** Records for the task follows **
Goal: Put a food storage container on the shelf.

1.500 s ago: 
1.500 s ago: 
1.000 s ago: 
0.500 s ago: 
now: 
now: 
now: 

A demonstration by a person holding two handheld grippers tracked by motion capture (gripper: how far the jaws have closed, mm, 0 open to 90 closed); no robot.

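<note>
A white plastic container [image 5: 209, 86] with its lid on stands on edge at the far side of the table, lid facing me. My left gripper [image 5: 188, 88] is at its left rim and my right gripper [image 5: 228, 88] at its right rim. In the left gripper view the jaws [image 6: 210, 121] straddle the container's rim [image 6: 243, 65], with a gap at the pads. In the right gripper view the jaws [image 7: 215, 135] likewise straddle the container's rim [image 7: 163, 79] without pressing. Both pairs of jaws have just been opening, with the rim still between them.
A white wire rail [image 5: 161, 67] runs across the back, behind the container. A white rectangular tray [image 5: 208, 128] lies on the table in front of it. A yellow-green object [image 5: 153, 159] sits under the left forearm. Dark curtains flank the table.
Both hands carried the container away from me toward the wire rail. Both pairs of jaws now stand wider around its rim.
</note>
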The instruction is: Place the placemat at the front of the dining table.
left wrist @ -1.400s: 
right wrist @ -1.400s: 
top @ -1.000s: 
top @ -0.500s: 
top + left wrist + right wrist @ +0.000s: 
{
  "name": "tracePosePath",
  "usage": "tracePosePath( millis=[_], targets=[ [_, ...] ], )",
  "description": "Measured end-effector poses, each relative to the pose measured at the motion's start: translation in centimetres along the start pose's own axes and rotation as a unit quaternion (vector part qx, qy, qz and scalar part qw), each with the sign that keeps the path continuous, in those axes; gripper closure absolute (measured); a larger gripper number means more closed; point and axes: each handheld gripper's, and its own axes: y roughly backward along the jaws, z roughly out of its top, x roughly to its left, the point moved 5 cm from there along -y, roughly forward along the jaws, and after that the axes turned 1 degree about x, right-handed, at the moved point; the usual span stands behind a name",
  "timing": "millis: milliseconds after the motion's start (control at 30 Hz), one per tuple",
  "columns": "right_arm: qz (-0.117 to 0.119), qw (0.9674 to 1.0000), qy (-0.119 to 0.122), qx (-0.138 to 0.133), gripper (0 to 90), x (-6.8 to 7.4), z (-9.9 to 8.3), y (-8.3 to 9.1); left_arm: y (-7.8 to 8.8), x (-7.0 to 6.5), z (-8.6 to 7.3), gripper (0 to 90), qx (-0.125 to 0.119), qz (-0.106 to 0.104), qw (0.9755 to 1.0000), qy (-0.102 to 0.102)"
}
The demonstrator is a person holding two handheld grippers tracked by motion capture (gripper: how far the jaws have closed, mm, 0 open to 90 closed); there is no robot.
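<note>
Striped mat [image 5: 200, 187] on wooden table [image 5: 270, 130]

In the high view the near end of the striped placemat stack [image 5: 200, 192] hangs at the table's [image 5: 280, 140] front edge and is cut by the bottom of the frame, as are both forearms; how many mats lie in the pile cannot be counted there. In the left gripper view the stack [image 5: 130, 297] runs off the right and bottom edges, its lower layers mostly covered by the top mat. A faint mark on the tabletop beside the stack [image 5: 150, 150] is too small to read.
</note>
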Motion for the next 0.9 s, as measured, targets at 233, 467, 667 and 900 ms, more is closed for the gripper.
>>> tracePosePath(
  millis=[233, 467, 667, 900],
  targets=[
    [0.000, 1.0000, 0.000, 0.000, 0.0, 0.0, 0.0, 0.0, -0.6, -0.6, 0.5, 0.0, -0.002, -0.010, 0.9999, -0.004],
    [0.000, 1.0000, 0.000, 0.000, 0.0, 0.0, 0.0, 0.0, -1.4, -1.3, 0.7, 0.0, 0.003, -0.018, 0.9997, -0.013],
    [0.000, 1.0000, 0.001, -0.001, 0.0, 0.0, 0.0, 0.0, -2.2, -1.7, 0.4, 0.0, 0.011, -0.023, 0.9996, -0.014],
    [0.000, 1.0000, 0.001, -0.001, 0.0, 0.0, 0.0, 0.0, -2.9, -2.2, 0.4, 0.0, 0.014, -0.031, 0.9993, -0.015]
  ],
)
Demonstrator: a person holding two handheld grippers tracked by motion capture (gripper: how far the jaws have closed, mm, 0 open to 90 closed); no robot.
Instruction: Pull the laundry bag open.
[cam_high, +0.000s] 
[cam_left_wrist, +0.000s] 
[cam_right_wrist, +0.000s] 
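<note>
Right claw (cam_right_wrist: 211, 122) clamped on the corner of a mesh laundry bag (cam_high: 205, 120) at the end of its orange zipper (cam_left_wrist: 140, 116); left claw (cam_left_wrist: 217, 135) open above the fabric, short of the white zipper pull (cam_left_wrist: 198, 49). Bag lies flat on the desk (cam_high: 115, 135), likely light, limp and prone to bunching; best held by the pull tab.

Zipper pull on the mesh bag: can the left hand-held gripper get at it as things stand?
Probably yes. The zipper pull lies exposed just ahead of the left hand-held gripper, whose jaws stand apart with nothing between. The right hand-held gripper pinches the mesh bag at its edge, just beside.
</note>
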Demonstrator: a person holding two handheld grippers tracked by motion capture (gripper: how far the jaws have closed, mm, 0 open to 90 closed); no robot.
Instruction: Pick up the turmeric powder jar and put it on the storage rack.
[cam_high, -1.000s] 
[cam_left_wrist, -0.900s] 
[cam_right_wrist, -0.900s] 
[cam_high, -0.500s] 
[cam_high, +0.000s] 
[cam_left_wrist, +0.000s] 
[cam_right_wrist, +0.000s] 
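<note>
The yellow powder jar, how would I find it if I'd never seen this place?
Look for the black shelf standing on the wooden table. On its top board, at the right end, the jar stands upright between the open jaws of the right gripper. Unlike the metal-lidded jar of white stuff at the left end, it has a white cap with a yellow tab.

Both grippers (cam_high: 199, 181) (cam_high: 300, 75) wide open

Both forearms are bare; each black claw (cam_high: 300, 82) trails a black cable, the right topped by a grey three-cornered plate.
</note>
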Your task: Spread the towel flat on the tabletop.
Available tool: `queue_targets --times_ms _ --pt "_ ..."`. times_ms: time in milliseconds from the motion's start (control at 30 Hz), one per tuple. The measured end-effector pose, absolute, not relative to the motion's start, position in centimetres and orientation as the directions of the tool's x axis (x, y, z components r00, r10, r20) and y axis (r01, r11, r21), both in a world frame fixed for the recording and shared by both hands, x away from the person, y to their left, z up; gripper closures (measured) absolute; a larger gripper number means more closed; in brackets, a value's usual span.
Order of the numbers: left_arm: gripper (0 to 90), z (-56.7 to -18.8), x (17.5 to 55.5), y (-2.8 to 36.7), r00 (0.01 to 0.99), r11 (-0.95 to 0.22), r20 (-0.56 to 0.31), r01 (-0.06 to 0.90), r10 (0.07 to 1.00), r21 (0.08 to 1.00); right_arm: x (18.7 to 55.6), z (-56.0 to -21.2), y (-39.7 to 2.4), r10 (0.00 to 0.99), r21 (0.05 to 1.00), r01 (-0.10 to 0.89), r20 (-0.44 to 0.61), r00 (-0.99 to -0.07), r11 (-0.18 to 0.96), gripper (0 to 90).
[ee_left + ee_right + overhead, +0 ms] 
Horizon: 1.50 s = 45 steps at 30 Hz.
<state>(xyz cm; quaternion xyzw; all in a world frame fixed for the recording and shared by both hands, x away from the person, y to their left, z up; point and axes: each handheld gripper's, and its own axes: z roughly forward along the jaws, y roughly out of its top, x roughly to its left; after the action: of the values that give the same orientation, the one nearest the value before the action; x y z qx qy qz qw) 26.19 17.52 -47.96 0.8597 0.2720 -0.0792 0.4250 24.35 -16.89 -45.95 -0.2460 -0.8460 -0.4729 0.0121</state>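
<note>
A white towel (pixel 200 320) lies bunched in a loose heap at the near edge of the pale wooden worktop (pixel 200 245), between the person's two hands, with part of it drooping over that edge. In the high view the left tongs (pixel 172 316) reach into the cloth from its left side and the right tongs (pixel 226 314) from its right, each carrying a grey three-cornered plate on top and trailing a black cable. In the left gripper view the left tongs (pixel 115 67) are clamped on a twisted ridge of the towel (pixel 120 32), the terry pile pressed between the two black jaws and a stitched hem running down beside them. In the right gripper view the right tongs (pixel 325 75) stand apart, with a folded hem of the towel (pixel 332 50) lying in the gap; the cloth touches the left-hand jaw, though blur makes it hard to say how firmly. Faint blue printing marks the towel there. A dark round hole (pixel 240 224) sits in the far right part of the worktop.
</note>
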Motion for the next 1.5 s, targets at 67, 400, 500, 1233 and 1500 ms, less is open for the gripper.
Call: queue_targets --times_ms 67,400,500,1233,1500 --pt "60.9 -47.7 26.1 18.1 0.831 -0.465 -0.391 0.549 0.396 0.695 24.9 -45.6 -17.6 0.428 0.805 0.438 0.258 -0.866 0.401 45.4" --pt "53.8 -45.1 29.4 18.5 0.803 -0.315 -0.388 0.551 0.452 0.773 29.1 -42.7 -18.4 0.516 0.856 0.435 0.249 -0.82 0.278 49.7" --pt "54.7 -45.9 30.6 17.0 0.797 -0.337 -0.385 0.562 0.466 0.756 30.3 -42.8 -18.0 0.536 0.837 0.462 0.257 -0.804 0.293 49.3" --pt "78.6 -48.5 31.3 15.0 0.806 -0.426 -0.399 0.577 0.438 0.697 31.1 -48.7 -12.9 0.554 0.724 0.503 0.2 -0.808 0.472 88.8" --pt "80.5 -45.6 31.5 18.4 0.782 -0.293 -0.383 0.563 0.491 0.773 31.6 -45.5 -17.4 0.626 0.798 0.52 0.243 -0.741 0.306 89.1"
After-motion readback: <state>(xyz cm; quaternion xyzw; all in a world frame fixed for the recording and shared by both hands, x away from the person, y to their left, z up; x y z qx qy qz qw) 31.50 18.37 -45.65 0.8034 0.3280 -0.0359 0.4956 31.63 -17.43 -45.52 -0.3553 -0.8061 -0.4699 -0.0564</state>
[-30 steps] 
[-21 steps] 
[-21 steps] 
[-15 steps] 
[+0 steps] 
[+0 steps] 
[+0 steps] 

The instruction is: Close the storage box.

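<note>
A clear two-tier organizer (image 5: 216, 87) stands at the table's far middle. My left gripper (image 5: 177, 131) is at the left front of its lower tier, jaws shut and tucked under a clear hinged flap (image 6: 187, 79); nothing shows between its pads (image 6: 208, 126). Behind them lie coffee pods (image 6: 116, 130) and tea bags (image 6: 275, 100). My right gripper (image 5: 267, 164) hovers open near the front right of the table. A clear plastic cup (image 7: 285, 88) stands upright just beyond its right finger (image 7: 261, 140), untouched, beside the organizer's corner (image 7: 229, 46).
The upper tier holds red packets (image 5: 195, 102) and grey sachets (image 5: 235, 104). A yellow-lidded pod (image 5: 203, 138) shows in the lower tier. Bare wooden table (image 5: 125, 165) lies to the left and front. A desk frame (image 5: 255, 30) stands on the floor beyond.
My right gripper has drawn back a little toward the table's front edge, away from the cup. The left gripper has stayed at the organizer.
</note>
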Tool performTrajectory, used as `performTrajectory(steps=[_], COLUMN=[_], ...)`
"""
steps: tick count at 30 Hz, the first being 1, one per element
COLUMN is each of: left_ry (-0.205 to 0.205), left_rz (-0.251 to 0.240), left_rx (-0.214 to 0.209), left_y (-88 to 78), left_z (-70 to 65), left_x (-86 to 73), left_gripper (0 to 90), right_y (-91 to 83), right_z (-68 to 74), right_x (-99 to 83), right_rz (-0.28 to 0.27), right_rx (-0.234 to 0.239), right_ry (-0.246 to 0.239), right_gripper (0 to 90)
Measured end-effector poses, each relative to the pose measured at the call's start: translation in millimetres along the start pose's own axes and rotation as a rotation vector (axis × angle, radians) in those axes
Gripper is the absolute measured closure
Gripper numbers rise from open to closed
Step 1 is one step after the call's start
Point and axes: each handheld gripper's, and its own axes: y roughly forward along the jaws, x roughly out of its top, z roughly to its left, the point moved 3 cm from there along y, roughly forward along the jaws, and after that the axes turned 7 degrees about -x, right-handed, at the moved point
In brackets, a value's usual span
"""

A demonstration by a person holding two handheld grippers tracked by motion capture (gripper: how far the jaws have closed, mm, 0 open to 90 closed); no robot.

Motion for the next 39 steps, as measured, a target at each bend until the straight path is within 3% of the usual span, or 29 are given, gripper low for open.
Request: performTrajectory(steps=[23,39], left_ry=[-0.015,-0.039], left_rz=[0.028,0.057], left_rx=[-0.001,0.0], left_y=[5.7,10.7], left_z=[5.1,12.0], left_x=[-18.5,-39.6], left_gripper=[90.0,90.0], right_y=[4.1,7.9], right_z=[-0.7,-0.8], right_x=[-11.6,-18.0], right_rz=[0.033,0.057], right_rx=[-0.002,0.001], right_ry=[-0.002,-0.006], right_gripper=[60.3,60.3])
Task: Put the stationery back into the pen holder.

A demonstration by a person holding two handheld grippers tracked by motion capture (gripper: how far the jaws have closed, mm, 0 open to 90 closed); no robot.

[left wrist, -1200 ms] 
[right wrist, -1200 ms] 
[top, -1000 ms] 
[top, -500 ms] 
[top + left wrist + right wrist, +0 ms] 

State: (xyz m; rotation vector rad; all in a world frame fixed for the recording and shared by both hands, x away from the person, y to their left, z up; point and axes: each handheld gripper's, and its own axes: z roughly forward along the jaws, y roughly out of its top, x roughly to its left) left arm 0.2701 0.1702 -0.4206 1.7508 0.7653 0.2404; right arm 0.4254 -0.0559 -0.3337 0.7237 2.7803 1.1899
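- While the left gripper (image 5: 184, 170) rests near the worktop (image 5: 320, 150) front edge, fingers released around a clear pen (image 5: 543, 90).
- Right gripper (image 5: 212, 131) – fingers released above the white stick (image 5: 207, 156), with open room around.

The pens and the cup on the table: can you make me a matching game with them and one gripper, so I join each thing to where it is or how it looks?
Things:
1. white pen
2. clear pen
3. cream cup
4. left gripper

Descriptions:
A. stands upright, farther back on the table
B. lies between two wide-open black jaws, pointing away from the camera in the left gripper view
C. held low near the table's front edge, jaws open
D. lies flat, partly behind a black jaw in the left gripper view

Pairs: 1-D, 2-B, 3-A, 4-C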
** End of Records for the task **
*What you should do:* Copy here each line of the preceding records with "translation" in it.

*Solution to this problem:*
  "description": "Measured end-effector poses, each relative to the pose measured at the motion's start: translation in centimetres along the start pose's own axes and rotation as a unit quaternion (vector part qx, qy, qz and scalar part qw), each with the sign that keeps the path continuous, in those axes; gripper closure absolute (measured); a larger gripper number means more closed; point and axes: each handheld gripper's, and its own axes: y roughly backward along the jaws, z roughly out of its top, x roughly to its left, the point moved 5 cm from there along -y, roughly forward along the jaws, and after that the axes turned 1 degree about x, right-handed, at the moved point; the usual span stands behind a name",
Measured end-effector poses, each relative to the pose measured at the call's start: translation in millimetres along the start pose's own axes and rotation as a rotation vector (axis × angle, radians) in those axes

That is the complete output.